SQL escaping

Phil Mayers p.mayers at imperial.ac.uk
Fri Sep 21 16:05:05 CEST 2012


On 21/09/12 13:14, Arran Cudbard-Bell wrote:

> I'm presuming that properly escaped strings will be converted back to
> there unescaped form when they get inserted into the database?

Yes. If the NAS sends:

User-Name = "foo'bar"
Some-Attr = "some\ntext"

...then then SQL escape function will generate a string
(depending on what the DB driver does for escaping):

insert into x (username,msg) values (E'foo''bar', E'some<newline>
text')

...and the value in the SQL column will be:

foo'bar
some<newline>text

> Applications that relied on FreeRADIUS to do the escaping of special
> characters would then be vulnerable to various other kinds of
> injection attacks.

The idea would be that by using the DB escape code, you eliminate *all* 
vulnerability to injection attacks. Xlat will always generate correctly 
quoted strings.

But I think you're talking about other apps that then *read* the data FR 
has inserted, in which case see below.

>
> I've copied the safe character code into another xlat function (could
> you pull and update that as part of your patch set too).

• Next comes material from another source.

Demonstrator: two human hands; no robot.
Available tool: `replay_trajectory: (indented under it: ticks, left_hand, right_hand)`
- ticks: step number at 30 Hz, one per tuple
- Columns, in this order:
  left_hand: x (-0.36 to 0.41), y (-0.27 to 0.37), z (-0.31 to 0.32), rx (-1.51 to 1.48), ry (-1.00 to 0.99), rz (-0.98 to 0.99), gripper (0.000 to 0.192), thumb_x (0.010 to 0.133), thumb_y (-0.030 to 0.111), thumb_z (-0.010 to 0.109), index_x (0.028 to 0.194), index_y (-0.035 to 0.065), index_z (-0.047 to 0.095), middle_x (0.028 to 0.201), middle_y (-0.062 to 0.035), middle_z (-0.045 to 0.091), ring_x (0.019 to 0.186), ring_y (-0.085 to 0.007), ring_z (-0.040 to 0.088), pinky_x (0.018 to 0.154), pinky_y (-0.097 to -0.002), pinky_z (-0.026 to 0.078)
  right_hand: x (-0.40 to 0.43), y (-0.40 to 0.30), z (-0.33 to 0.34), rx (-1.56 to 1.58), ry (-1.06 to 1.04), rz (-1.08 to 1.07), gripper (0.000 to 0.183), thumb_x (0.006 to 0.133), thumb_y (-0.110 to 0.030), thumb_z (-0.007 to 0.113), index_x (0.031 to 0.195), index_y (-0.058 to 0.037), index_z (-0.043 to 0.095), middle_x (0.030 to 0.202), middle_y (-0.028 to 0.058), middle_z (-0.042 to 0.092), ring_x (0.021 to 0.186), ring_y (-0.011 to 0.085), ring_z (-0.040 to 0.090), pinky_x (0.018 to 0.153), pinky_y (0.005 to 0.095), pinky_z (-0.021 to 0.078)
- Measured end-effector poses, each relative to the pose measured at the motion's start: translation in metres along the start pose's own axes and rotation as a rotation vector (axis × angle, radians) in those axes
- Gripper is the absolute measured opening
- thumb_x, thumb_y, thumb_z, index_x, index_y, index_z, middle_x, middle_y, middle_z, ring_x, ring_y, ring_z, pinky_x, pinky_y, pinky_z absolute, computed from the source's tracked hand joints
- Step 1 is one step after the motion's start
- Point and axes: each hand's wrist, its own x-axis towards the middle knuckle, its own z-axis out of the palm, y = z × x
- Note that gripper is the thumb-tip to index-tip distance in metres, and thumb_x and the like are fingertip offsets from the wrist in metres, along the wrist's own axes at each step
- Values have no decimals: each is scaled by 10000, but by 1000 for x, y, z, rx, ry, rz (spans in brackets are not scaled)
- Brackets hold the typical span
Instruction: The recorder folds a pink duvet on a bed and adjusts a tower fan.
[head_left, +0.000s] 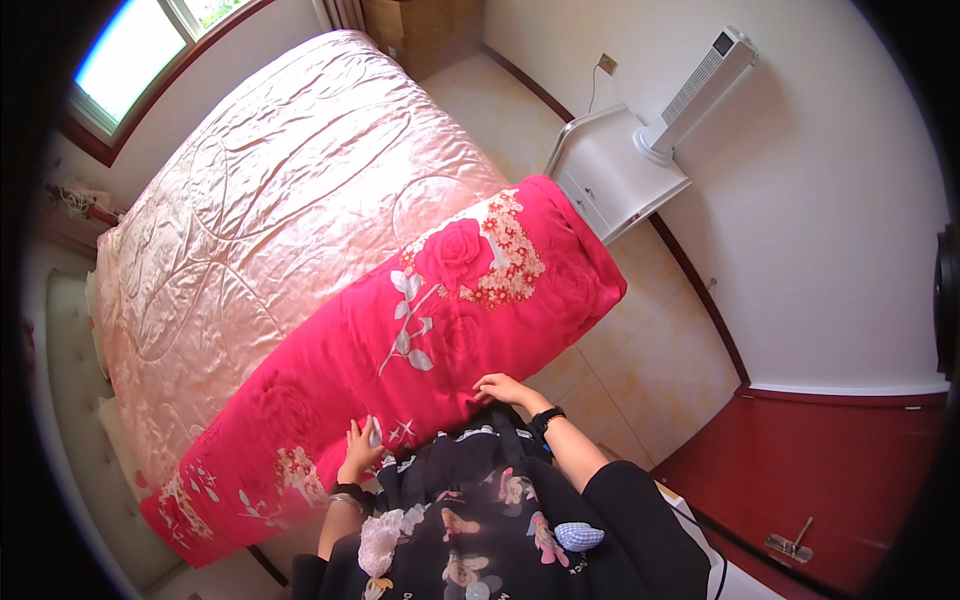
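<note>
A bright pink quilt (450, 330) with printed roses and white leaves lies as a long folded band along the near side of the bed. My left hand (361, 450) touches its near part, thumb and fingers raised around a small white patch; whether that is print or a separate object is unclear. At the quilt's near edge, my right hand (501, 390) rests with bent fingers, the tips partly hidden against the fabric. Beyond the band, a shiny pale pink quilted bedspread (300, 172) covers the bed, with wrinkles across it.
A tufted headboard (71, 420) stands at the left. Past the bed's foot is a white cabinet (615, 172) bearing a white tower fan (697, 90). A cardboard box (427, 30) sits at the far corner. On the right is a dark red door (810, 465) with a metal handle.
</note>
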Motion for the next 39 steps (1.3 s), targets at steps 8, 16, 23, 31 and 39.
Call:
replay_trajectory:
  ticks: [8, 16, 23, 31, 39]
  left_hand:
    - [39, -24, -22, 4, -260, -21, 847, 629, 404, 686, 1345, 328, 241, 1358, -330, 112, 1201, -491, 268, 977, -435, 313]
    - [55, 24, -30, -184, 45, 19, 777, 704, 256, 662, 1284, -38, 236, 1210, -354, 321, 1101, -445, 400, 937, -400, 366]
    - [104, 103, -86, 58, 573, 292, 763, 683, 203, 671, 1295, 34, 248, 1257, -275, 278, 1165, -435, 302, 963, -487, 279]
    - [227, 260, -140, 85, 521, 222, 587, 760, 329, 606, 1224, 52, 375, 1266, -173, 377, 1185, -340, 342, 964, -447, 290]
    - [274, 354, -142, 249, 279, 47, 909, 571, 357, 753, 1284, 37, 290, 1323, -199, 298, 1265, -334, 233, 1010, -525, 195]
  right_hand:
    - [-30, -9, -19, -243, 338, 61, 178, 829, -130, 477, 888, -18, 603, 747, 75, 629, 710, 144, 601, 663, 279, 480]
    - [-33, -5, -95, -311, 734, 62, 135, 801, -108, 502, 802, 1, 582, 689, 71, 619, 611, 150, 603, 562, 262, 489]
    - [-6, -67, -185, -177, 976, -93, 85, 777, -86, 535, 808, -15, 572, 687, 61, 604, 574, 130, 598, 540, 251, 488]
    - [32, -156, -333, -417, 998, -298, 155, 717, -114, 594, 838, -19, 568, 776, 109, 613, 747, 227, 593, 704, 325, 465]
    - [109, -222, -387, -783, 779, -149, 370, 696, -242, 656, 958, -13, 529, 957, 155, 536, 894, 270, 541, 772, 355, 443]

In your
> second patch set please wrap user modifiable attributes e.g.
> User-Name/User-Password where they're used in INSERT/UPDATE queries
> with %{encode:}, this should minimise the risk of administrators
> inadvertently exposing other applications to raw user provided data.

My intention was to make the escaping mode a setting on the SQL instance 
that defaults to safe-characters, but can be set to "native".